What the task requires: Set down the whole listing below exactly. The pictures stay out.
○ ○ ○ ○
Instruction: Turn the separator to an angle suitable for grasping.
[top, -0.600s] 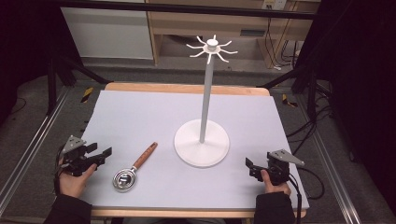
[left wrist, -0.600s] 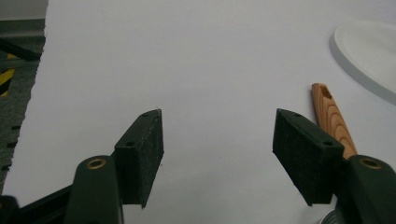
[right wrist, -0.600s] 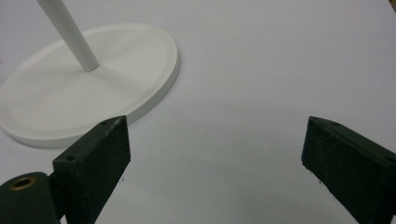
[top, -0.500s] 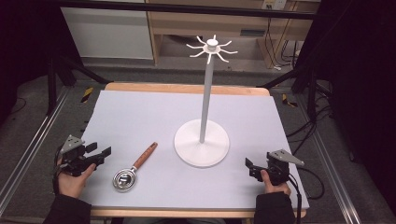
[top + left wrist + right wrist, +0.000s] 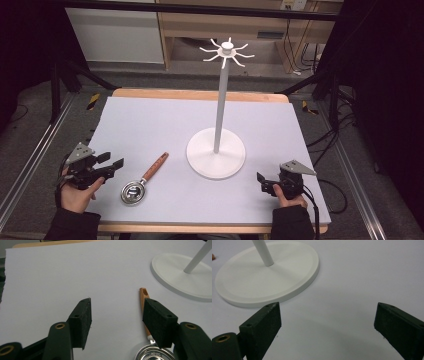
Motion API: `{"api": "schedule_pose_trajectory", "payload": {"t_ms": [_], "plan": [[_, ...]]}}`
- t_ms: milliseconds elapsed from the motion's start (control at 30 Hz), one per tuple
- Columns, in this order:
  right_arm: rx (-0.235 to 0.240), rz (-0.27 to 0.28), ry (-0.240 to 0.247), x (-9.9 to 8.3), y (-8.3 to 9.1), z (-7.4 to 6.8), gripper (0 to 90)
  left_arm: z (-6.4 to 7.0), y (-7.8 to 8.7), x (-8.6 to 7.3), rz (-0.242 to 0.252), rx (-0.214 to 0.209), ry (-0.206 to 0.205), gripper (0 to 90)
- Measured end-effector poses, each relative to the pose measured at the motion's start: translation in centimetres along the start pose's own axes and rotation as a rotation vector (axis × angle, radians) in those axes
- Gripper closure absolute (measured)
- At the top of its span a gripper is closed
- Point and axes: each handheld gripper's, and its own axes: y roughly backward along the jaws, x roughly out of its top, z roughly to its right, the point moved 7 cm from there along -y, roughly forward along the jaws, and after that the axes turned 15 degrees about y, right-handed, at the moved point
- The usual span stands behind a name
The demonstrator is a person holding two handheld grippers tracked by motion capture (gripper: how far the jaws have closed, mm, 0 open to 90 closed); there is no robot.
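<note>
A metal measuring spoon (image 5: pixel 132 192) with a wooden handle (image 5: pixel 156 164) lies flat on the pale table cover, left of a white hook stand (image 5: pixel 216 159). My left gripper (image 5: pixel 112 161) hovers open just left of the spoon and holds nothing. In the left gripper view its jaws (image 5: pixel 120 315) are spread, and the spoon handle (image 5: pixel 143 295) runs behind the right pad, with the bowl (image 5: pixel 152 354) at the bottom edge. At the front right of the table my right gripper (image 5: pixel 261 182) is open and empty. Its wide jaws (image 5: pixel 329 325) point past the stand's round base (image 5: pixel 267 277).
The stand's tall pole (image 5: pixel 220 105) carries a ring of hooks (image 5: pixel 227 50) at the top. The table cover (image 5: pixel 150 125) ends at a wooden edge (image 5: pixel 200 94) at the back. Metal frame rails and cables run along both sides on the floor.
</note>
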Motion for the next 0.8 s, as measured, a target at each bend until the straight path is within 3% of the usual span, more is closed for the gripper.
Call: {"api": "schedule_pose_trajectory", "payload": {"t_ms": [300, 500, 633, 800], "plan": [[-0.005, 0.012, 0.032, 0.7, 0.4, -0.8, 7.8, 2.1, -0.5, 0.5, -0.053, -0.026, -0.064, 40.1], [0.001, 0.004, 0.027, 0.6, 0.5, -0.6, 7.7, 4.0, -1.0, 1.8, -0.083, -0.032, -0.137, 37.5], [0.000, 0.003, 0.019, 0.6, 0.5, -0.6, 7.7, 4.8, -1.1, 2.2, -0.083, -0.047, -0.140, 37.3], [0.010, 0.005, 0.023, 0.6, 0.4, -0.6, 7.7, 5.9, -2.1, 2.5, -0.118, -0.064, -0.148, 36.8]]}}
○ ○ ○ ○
Answer below:
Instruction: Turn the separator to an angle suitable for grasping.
[top, -0.600s] 
[left wrist, -0.600s] 
[right wrist, -0.600s] 
[top, -0.500s] 
[top + left wrist + right wrist, +0.000s] 
Motion API: `{"api": "schedule_pose_trajectory", "payload": {"t_ms": [_], "plan": [[_, ...]]}}`
- t_ms: milliseconds elapsed from the motion's start (control at 30 Hz), one per tuple
- Columns, in this order:
  right_arm: rx (-0.235 to 0.240), rz (-0.27 to 0.28), ry (-0.240 to 0.247), x (-9.9 to 8.3), y (-8.3 to 9.1), z (-7.4 to 6.8), gripper (0 to 90)
  left_arm: z (-6.4 to 7.0), y (-7.8 to 8.7), x (-8.6 to 7.3), rz (-0.242 to 0.252), rx (-0.214 to 0.209), ry (-0.206 to 0.205), gripper (0 to 90)
- Measured end-effector poses, each relative to the pose measured at the motion's start: translation in centimetres along the start pose's own axes and rotation as a rotation vector (axis × angle, radians) in those axes
- Gripper closure absolute (measured)
- At the top of its span a gripper is closed
- Point and axes: each handheld gripper's, and its own axes: y roughly backward along the jaws, x roughly out of its top, z roughly to its right, the point moved 7 cm from there along -y, roughly forward along the jaws, and after that the axes turned 15 degrees about y, right-handed, at the moved point
- The usual span stands behind a name
The demonstrator is a person holding two handheld grippers tracked by motion capture (gripper: how far the jaws have closed, mm, 0 open to 90 closed); there is no robot.
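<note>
A metal measuring spoon (image 5: pixel 132 192) with a wooden handle (image 5: pixel 156 164) lies flat on the pale table cover, left of a white hook stand (image 5: pixel 216 159). My left gripper (image 5: pixel 112 161) hovers open just left of the spoon and holds nothing. In the left gripper view its jaws (image 5: pixel 120 315) are spread, and the spoon handle (image 5: pixel 143 295) runs behind the right pad, with the bowl (image 5: pixel 152 354) at the bottom edge. At the front right of the table my right gripper (image 5: pixel 261 182) is open and empty. Its wide jaws (image 5: pixel 329 325) point past the stand's round base (image 5: pixel 267 277).
The stand's tall pole (image 5: pixel 220 105) carries a ring of hooks (image 5: pixel 227 50) at the top. The table cover (image 5: pixel 150 125) ends at a wooden edge (image 5: pixel 200 94) at the back. Metal frame rails and cables run along both sides on the floor.
</note>
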Motion for the next 0.8 s, as measured, a target at each bend until the straight path is within 3% of the usual span, more is closed for the gripper.
Call: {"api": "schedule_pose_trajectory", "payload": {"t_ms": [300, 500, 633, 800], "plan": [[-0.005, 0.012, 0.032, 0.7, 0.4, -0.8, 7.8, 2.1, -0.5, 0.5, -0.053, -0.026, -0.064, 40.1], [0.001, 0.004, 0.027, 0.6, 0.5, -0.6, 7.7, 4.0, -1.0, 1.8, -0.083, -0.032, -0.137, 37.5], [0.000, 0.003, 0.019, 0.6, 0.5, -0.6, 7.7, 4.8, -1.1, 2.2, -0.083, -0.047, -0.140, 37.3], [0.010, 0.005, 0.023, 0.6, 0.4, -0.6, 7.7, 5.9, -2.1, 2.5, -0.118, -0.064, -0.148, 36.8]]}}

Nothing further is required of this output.